MEAN STREETS DE MARTIN SCORSESE ACTUELLEMENT AU CINÉMA

MEAN STREETS

UN FILM DE MARTIN SCORSESE

ACTUELLEMENT AU CINÉMA

EN COPIE NEUVE RESTAURÉE

Réalisé par : Martin Scorsese
Avec : Robert De Niro, Harvey Keitel, David Proval
Sur un scénario de : Martin Scorsese et Mardik Martin 
Genre : Criminel -Drame
Film Américain réalisé en 1973

Quatre jeunes italiens du quartier de Little Italy à New York jouent aux gros durs. Charlie et son cousin Johnny Boy se détachent de la bande par leur personnalité opposée. Charlie attend sagement que son oncle, caïd de la mafia, lui confie la direction d’un restaurant tandis que Johnny Boy se bat pour n’importe quel prétexte. Charlie, le sage qui a conservé ses valeurs catholiques, intervient à chaque nouvelle bagarre de son cousin et tache de réparer les dégâts. Un jour, les choses ne se règlent pas aussi bien et finissent par une vengeance collective dans le sang.
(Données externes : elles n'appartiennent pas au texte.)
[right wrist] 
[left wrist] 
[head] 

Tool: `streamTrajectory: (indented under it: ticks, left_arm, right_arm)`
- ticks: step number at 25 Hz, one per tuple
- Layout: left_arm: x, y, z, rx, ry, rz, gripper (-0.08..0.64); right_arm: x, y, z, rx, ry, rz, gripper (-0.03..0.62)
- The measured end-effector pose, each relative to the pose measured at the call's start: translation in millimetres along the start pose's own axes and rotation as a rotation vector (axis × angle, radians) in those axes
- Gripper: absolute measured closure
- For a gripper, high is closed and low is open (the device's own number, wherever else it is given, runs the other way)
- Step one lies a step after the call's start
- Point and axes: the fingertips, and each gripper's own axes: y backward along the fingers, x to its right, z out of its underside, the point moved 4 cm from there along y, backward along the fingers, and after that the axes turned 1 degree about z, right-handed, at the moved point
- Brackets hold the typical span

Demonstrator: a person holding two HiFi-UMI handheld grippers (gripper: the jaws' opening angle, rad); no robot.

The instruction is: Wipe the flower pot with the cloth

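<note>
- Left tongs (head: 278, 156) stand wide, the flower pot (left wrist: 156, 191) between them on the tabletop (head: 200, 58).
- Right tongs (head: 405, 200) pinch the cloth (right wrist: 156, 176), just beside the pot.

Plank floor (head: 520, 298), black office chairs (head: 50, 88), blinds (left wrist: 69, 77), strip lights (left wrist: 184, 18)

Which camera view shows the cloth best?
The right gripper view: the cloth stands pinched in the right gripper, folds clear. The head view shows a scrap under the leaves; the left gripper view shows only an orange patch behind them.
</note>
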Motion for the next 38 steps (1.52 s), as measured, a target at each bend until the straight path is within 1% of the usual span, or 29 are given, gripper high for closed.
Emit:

Le film s’intéresse essentiellement aux personnages et à leur place dans la communauté.
Robert De Niro incarne Johnny Boy, un jeune garçon désinvolte qui se moque des règles imposées par la communauté. Il le paiera cher. A travers ce personnage, Scorsese montre que les règles sont imposées par certaines personnes au reste de la communauté et il faut savoir s’y conformer. Étant donné qu’il s’agit de la communauté italo-américaine, l’honneur et  l’union de la famille sont deux valeurs essentielles. Johnny Boy ne remet pas en cause ces codes parce qu’il est inconscient mais sans doute parce que sa jeunesse le frustre de devoir se conformer à des règles qu’il n’a pas choisi.
Charlie incarné par Harvey Keitel est un personnage torturé par sa conscience. Scorsese ne cesse de le répéter, il aurait pu devenir prêtre ou voyou. Il a choisi le cinéma. Dans Mean Streets, il inclut un élément que l’on retrouvera dans nombreux de ses films : l’influence de la religion catholique. Ainsi, Charlie entretient une relation particulière avec la religion catholique. Il a besoin de se rendre à l’église pour obtenir une sorte de pardon. Il se défend d’entretenir une relation amoureuse avec Teresa qu’il désire.

 

 

Critique lors de la sortie en salle

Par Pierre Murat

C’est – il le reconnaît lui-même – son film le plus autobiographique. En 1973, Martin Scorsese tourne Mean Streets dans les quartiers sicilo-américains de New York où il a passé son adolescence, avec une philosophie réduite au minimum, qu’il a appliquée – survivre ou pas, voilà la question -, et des préoccupations qui le hantent, à l’époque. Dès les premières scènes, son double (interprété par Harvey Keitel) prie dans une église et s’adresse à Dieu comme Don Camillo à Jésus : « Si je commets une faute, je veux payer à ma façon. M’imposer ma propre pénitence. Car il n’y a que la souffrance qui soit vraie. »Charlie s’est donné une mission : protéger son cousin, un innocent aux mains pleines (Robert De Niro), non par générosité, mais par orgueil. Celui qui l’intéresse, qu’il veut sauver à tout prix, c’est lui-même. Charlie (Martin ?) est, donc, un hypocrite, un de ces tièdes que Dieu vomit, un de ces faux-cul qui veut toujours le Bien des autres pour mieux excuser le Mal qui est en lui… D’où l’hystérie permanente qui pèse sur ce film. Cette exaspération dans les empoignades, presque fraternelles, et les tueries, presque innocentes, entre les héros, tous en équilibre instable entre famille et Mafia… La certitude de devoir régler, un jour ou l’autre, le salaire du péché ne quittera jamais Scorsese : on la retrouvera dans ses fresques (Les Affranchis, Casino). Et dans ses cauchemars, qu’ils soient drôles (After hours) ou terrifiants (Shutter Island).